Bruselas, con su habitual tono infantil y burocrático, ha decidido que es una buena idea armar a los ciudadanos con un kit de supervivencia. Esta vez, no son los dichosos tapones pegados a las botellas de plástico los que nos han dado más de un mal momento en los últimos días. Otra de esas ideas brillantes, por cierto, de la Europa caprichosa.
Un kit de emergencia que hemos de tener preparados en nuestras casas. ¿Para qué? Para estar listos en caso de crisis. ¿Qué crisis? Da igual, eso es lo de menos. ¿Generada por quién? Y qué más da. Un apagón masivo, un ciberataque, un conflicto armado, un desastre climático, una oleada de desinformación… Cualquier cosa vale mientras la sensación de miedo y terror quede bien grabada en el imaginario colectivo. Porque si algo sabe hacer bien Bruselas es jugar al catastrofismo cuando necesita que nadie haga demasiadas preguntas. El mensaje es claro, aunque su fondo sea todo lo contrario: no sabemos qué es lo que va a pasar, pero ¡será terrible! Así que mejor tener a mano agua, baterías, unas cuantas latas de conservas y medicamentos para aguantar 72 horas. Tres días. Como si un conflicto armado durase lo que un fin de semana largo. Quizá piensan que una invasión se resuelve como un puente festivo o que, después de 72 horas de asedio, el enemigo pedirá una tregua para revisar normativas de reciclaje y políticas ecoresilientes.

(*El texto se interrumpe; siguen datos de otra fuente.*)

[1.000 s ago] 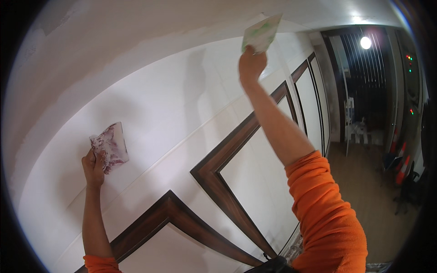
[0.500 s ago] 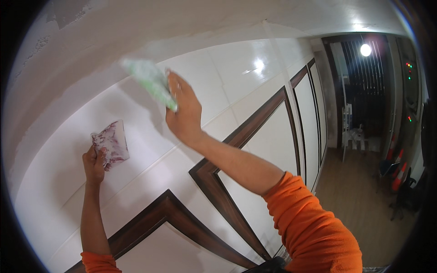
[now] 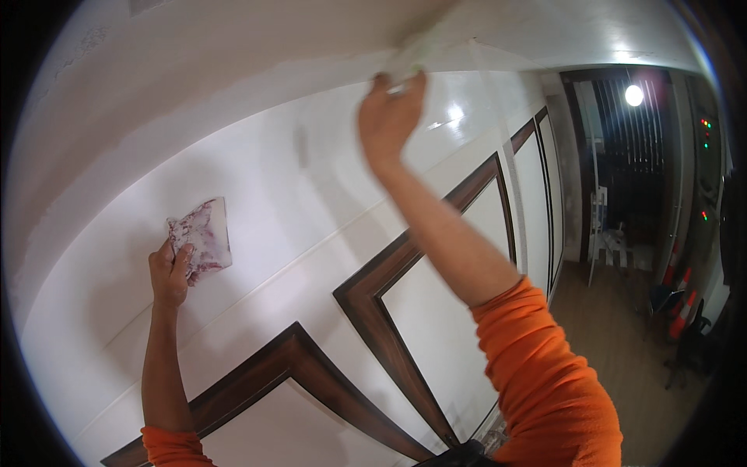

Mientras tanto, en España, Pedro Sánchez ha estado ocupado haciendo lo que mejor se le da: cambiarle el nombre a las cosas para que parezcan otra. Así, el rearme ya no es rearme, sino «seguridad». El aumento del gasto militar no es tal, sino «preparación». Y, si todo va bien, incluso convencerá al PP de que lo apoye mientras sus socios de gobierno miran hacia otro lado. Un truco con el que pretende que nadie note que estamos ante una inversión multimillonaria en defensa disfrazada de apuesta por la paz. Lo de siempre, pero con más presupuesto.
La Comisión Europea, por su parte, tampoco se queda atrás en el trabajo de la semántica. Ha borrado el término «rearme» de sus documentos y lo ha sustituido por la misma y mullida «preparación». Eso sí, al mismo tiempo nos insta a abastecernos como si viviéramos en la víspera de un colapso mundial. No sólo sugiere que acumulemos víveres y medicamentos, también quiere crear reservas estratégicas de alimentos, energía y materias primas, además de poner a nuestra disposición una plataforma digital donde consultar riesgos y refugios en caso de emergencia. Todo muy reconfortante. Muy tranquilizador. Una Europa que, en lugar de debatir seriamente sobre su futuro, parece más interesada en acostumbrarnos a vivir en un estado de pánico perpetuo. Y mientras Bruselas se entrega a la épica de la supervivencia, su comisaria de Gestión de Crisis, Hadja Lahbib, nos lo explica con la profundidad de un vídeo propio de influencer. Con sonrisa de Instagram, nos muestra ese kit como si fuera un juego. Como si la seguridad europea se pudiera reducir a un tutorial de TikTok. Nos infantilizan, pero al mismo tiempo siembran la inquietud. Nos dicen que no hay de qué preocuparse, pero que, por si acaso, vayamos llenando la despensa.
¿Quién es el enemigo? Nadie lo sabe. ¿De qué debemos protegernos? Tampoco está claro. Lo único evidente es que el miedo vuelve a ser la mejor herramienta para asegurarse el control social. Si la pandemia enseñó a los gobiernos lo fácil que era gobernar desde la incertidumbre y la amenaza, ahora Bruselas perfecciona la técnica. El somnífero que adormece a la sociedad ya no son solo las mentiras piadosas: ahora es la sensación de peligro inminente, el recordatorio constante de que algo terrible está a punto de suceder. ¿Y la solución? Más gasto militar, más «preparación» y menos preguntas. La Europa de los sustos y los eufemismos. Una Europa donde el miedo es el juguete favorito de sus líderes, y los ciudadanos, meros espectadores de una crisis que nunca termina. Una crisis en la que, cada día, parece más evidente que Europa se invade a sí misma, convirtiéndose en su peor enemigo.